**What is expected**
Each line below must be transcribed with no word changed.

**Data segment**
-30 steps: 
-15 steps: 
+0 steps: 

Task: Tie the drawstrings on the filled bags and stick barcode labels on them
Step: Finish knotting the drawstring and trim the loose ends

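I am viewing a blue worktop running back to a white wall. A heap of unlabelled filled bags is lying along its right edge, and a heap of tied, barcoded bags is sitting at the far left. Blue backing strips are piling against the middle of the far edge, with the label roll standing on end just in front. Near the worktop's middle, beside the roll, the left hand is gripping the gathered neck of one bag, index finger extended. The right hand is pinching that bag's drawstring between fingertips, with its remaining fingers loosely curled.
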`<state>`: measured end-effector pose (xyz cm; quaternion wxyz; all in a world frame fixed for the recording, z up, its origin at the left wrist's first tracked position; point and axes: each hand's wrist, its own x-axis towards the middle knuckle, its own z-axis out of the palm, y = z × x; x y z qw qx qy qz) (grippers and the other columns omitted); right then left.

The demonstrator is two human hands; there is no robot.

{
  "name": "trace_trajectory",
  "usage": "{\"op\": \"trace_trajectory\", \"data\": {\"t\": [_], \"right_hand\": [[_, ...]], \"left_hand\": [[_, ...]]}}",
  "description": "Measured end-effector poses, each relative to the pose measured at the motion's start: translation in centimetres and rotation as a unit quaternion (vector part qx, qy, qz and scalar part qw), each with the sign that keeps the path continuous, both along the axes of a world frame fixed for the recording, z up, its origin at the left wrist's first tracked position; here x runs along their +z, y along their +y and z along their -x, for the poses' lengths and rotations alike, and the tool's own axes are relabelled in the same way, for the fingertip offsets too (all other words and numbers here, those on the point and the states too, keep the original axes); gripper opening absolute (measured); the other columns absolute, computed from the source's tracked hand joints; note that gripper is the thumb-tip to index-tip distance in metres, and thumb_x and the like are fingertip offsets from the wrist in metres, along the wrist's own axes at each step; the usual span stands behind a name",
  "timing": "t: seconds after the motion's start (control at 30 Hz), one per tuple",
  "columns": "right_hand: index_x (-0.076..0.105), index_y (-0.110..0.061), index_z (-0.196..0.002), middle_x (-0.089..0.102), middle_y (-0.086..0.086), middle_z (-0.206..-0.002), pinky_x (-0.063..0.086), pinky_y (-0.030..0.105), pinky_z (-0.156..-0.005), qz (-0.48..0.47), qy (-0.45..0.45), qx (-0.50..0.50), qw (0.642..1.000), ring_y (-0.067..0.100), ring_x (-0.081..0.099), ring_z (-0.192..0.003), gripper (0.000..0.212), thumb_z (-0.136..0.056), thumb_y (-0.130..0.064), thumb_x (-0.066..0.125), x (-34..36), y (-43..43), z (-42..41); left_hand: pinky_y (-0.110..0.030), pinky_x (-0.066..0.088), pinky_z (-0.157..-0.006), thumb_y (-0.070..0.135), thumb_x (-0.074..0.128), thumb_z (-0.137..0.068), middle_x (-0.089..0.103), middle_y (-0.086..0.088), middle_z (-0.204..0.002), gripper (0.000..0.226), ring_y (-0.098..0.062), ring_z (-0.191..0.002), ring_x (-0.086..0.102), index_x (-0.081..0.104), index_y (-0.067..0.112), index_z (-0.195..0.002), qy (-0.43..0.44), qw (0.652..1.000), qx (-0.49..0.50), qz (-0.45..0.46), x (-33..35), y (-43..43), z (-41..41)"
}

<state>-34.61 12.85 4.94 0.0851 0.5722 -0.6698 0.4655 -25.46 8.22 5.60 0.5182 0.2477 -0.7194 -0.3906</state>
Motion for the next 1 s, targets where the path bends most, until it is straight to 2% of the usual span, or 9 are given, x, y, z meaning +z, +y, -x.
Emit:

**Solution**
-30 steps: 
-15 steps: 
+0 steps: 

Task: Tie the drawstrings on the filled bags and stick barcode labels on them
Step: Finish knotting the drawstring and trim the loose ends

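I am viewing a blue worktop running back to a white wall. A heap of unlabelled filled bags is lying along its right edge, and a heap of tied, barcoded bags is sitting at the far left. Blue backing strips are piling against the middle of the far edge, with the label roll standing on end just in front. Near the worktop's middle, beside the roll, the left hand is gripping the gathered neck of one bag, index finger extended. The right hand is pinching that bag's drawstring between fingertips, with its remaining fingers loosely curled.
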`<state>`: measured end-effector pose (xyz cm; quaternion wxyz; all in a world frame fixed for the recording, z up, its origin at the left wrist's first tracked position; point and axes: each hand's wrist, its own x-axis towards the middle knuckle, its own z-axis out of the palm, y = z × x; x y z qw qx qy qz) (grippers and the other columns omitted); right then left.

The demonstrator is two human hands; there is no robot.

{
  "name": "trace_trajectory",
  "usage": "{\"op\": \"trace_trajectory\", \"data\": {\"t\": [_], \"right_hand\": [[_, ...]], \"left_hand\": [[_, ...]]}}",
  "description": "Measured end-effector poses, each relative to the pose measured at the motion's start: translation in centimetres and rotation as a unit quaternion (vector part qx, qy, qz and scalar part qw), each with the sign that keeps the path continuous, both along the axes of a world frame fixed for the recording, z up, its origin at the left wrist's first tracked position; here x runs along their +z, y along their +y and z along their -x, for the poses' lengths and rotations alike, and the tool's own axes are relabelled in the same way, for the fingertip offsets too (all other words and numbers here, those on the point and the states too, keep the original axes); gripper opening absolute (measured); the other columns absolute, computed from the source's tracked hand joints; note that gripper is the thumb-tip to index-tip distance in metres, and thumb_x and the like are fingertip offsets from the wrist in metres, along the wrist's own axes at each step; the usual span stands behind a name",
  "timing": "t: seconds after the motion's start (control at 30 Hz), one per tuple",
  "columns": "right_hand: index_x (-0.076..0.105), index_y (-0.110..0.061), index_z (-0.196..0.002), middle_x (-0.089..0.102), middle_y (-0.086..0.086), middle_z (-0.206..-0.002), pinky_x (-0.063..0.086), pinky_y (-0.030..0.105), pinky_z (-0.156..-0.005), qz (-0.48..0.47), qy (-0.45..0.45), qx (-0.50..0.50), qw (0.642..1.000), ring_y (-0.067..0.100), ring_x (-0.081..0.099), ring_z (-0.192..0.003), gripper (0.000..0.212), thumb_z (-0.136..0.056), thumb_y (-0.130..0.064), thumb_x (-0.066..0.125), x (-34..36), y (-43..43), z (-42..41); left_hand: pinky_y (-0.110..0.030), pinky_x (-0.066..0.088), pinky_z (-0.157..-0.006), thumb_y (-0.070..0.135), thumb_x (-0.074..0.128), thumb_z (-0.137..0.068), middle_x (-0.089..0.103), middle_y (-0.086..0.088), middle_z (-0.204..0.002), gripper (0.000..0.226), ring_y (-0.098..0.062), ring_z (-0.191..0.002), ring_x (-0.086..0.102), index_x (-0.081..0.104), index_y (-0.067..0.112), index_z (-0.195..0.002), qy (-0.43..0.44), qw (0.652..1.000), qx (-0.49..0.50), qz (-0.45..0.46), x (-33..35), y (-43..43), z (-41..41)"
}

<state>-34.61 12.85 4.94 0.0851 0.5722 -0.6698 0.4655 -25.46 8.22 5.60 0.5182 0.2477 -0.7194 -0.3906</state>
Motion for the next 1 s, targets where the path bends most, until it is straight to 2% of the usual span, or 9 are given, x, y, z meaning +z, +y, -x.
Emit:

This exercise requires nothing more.